Menurutnya, kemampuan berpikir kritis dan literasi digital penting agar generasi muda tidak mudah terpengaruh oleh narasi yang menyesatkan maupun paham yang mendorong kekerasan.


“Anak-anak muda diharapkan mampu membentengi dirinya, berpikir kritis, mencari kebenaran terhadap sesuatu sebelum kemudian melakukan hal-hal yang ingin dia lakukan,” katanya.


Ia menambahkan, sekolah memiliki posisi strategis dalam upaya pencegahan ekstremisme kekerasan. Guru bukan hanya berperan sebagai pengajar, tetapi juga sebagai pendamping dan fasilitator yang dapat membantu siswa menghadapi berbagai persoalan di lingkungan sekolah maupun di ruang digital.


Karena itu, program ini mendorong keterlibatan pemerintah daerah, sekolah, guru, tokoh masyarakat, lembaga perlindungan anak dan berbagai pihak lainnya untuk bersama-sama menciptakan lingkungan yang aman bagi anak dan remaja.


“Dalam program ini, salah satu outputnya adalah ingin mengajak pemerintah daerah dan sekolah, termasuk guru, untuk memperkuat lingkungan sekolah, remaja dan pemuda. Kita bisa memperkuat bersama dan melindungi bersama agar para remaja tidak mudah terpengaruh untuk melakukan kekerasan,” jelasnya.


Ia menyebut persoalan yang dihadapi anak dan remaja saat ini tidak hanya berupa persoalan konvensional seperti perkelahian dan bullying. Fenomena lain seperti penyalahgunaan narkoba, perilaku seksual berisiko, hingga paparan paham ekstremisme kekerasan juga perlu menjadi perhatian bersama.


“Selain fenomena yang sudah konvensional, misalnya bullying dan perkelahian, ada narkoba, ada seks bebas di kalangan remaja. Ada juga fenomena yang muncul di kalangan anak sekolah tingkat SMP dan SMA, yaitu ekstremisme kekerasan,” ujarnya.


Melalui kegiatan tersebut, para guru diharapkan mampu mengenali potensi kekerasan sejak dini, mencegah bullying, memperkuat sistem perlindungan anak, sekaligus menciptakan budaya sekolah yang aman dan nyaman.


Workshop juga diarahkan untuk mendukung penerapan Permendikdasmen Nomor 6 Tahun 2026 mengenai budaya sekolah yang aman dan nyaman.


Kegiatan menyasar guru SMP dan SMA di sekitar tiga desa dampingan, yakni Desa Rato, Desa Kananga, dan Desa Leu di Kabupaten Bima.

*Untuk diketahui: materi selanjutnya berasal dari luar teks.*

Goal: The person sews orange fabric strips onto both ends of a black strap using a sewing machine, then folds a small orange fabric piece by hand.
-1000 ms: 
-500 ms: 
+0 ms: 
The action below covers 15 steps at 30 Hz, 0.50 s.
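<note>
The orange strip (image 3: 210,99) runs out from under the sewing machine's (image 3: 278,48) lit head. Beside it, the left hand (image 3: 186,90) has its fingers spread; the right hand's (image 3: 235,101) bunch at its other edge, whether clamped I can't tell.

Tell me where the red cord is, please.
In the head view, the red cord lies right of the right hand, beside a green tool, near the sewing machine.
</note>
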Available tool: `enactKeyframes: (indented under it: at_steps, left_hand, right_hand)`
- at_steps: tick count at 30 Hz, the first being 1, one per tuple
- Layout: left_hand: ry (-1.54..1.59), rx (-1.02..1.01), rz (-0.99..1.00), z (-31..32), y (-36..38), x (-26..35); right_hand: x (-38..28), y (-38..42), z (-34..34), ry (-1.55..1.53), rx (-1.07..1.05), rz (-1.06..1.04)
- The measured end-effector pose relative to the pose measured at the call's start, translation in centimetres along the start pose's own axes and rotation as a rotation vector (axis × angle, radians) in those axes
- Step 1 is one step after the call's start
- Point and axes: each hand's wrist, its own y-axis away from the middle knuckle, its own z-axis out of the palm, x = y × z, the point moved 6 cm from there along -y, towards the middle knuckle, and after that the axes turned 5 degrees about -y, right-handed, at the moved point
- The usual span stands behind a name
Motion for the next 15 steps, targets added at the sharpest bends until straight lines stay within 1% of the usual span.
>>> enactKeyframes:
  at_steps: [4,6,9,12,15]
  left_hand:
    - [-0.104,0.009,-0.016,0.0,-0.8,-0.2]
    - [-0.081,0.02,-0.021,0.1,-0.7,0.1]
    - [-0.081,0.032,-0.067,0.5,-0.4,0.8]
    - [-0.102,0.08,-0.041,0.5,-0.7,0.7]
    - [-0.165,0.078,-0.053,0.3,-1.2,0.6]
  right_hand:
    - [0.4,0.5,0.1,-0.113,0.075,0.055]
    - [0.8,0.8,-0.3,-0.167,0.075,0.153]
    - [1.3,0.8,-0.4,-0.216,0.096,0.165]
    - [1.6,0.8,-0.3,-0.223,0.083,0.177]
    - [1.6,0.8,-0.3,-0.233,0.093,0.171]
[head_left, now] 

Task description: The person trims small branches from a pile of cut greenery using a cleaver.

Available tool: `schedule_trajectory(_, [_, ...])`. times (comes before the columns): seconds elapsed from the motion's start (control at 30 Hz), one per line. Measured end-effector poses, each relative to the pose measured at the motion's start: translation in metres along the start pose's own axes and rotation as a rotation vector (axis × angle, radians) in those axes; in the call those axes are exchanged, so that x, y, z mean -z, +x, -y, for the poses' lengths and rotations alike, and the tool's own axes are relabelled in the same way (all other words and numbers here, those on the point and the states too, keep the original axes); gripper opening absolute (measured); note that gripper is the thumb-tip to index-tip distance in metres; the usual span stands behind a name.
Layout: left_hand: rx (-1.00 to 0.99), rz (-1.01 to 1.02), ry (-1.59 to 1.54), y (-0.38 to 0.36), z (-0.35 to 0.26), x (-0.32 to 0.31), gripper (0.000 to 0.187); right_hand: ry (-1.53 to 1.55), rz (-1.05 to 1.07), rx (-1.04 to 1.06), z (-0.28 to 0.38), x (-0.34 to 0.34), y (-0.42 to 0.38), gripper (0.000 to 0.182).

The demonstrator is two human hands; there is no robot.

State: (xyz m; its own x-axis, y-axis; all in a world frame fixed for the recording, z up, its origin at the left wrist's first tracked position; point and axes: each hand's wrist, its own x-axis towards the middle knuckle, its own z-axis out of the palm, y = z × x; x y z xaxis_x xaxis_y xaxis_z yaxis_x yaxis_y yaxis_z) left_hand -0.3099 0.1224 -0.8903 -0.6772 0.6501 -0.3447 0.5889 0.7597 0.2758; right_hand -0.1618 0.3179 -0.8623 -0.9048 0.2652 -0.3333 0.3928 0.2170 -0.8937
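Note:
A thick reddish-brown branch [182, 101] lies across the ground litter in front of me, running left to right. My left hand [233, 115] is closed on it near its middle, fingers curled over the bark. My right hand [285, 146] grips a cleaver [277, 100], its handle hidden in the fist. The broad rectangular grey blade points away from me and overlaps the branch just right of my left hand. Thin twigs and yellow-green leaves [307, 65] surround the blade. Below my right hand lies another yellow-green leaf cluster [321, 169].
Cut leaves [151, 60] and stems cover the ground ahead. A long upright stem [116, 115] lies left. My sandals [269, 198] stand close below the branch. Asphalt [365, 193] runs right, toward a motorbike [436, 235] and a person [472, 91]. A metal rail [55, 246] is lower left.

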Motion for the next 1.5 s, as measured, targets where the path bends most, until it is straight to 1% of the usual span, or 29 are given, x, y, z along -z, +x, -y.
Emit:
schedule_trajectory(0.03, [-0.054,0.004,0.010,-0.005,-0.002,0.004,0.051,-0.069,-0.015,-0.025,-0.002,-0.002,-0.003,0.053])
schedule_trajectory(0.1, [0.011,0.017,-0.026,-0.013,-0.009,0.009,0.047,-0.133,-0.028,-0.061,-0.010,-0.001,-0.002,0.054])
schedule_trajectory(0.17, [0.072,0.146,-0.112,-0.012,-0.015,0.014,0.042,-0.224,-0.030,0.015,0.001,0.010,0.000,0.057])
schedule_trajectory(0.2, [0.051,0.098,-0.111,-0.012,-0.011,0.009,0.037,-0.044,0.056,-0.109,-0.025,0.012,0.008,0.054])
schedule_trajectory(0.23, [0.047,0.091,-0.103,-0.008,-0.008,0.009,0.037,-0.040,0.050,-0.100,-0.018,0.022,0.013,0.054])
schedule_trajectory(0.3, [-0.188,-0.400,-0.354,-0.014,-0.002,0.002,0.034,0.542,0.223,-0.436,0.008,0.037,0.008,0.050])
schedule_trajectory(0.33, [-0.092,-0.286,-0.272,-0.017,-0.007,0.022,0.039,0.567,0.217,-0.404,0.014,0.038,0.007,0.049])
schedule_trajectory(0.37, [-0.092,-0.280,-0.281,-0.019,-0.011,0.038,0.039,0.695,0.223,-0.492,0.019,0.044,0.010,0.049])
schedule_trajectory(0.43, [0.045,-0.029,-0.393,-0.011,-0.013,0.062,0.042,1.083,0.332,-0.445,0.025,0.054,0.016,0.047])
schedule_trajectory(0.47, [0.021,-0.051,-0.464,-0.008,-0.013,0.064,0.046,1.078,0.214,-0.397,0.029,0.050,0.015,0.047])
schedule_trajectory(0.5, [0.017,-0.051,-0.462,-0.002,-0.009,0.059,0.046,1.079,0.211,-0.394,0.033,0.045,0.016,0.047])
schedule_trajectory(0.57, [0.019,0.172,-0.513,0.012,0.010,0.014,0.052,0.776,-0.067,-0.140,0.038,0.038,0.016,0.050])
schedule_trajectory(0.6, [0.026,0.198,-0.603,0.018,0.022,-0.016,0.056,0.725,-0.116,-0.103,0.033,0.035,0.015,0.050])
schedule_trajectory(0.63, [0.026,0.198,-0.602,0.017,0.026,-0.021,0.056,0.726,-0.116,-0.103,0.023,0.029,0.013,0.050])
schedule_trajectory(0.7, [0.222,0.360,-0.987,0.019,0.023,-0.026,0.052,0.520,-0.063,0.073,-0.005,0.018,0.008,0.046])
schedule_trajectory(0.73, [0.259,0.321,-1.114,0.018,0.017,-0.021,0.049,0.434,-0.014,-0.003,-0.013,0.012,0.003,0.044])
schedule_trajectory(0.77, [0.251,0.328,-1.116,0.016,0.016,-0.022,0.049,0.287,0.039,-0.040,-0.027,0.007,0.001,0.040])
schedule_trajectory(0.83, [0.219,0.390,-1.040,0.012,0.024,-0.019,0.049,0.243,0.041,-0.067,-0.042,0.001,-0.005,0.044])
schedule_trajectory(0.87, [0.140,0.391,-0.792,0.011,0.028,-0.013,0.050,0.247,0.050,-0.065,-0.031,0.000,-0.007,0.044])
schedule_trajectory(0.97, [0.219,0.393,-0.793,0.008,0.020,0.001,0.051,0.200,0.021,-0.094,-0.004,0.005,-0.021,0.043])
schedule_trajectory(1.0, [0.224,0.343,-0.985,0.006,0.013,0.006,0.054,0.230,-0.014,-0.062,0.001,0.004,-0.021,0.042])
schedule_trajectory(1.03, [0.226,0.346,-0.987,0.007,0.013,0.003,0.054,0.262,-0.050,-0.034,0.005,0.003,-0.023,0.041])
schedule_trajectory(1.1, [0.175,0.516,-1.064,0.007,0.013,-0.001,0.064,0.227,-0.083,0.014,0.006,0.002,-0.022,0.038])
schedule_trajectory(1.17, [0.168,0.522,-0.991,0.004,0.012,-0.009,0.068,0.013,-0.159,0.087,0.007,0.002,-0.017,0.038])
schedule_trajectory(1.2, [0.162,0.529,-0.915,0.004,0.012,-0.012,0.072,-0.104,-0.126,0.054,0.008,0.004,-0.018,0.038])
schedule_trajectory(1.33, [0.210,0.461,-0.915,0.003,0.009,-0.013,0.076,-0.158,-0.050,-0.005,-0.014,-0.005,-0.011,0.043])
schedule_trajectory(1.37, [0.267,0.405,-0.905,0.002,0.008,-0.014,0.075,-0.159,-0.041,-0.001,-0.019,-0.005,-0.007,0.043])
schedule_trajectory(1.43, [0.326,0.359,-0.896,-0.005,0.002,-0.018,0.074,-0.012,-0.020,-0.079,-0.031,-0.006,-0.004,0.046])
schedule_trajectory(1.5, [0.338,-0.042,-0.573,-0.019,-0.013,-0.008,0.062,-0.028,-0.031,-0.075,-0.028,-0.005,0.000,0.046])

Sebanyak 30 peserta dilibatkan dalam kegiatan tersebut, terdiri dari guru, unsur Densus 88 AT Polri Wilayah Bima, pemerintah daerah, Dinas P3AP2KB/UPTD PPA Kabupaten Bima, serta LPA Kabupaten Bima.


Sejumlah narasumber turut dihadirkan, yakni Kepala Dikbudpora Kabupaten Bima, Densus 88 AT Polri Wilayah Bima, KCD Dikbud Wilayah Bima, LPA NTB dan Ketua LPA Kabupaten Bima.


Melalui workshop ini, penyelenggara berharap muncul komitmen bersama dari sekolah dan para guru untuk membangun sistem perlindungan anak yang lebih kuat.


Guru juga diharapkan dapat menjadi garda terdepan dalam membimbing generasi muda agar lebih kritis, cerdas dalam menggunakan media digital, toleran dan mampu menolak berbagai bentuk kekerasan.


“Harapannya, anak-anak ini kemudian bisa menjadi penerus yang memberikan perubahan yang baik bagi daerah, bagi bangsa dan negara,” pungkasnya.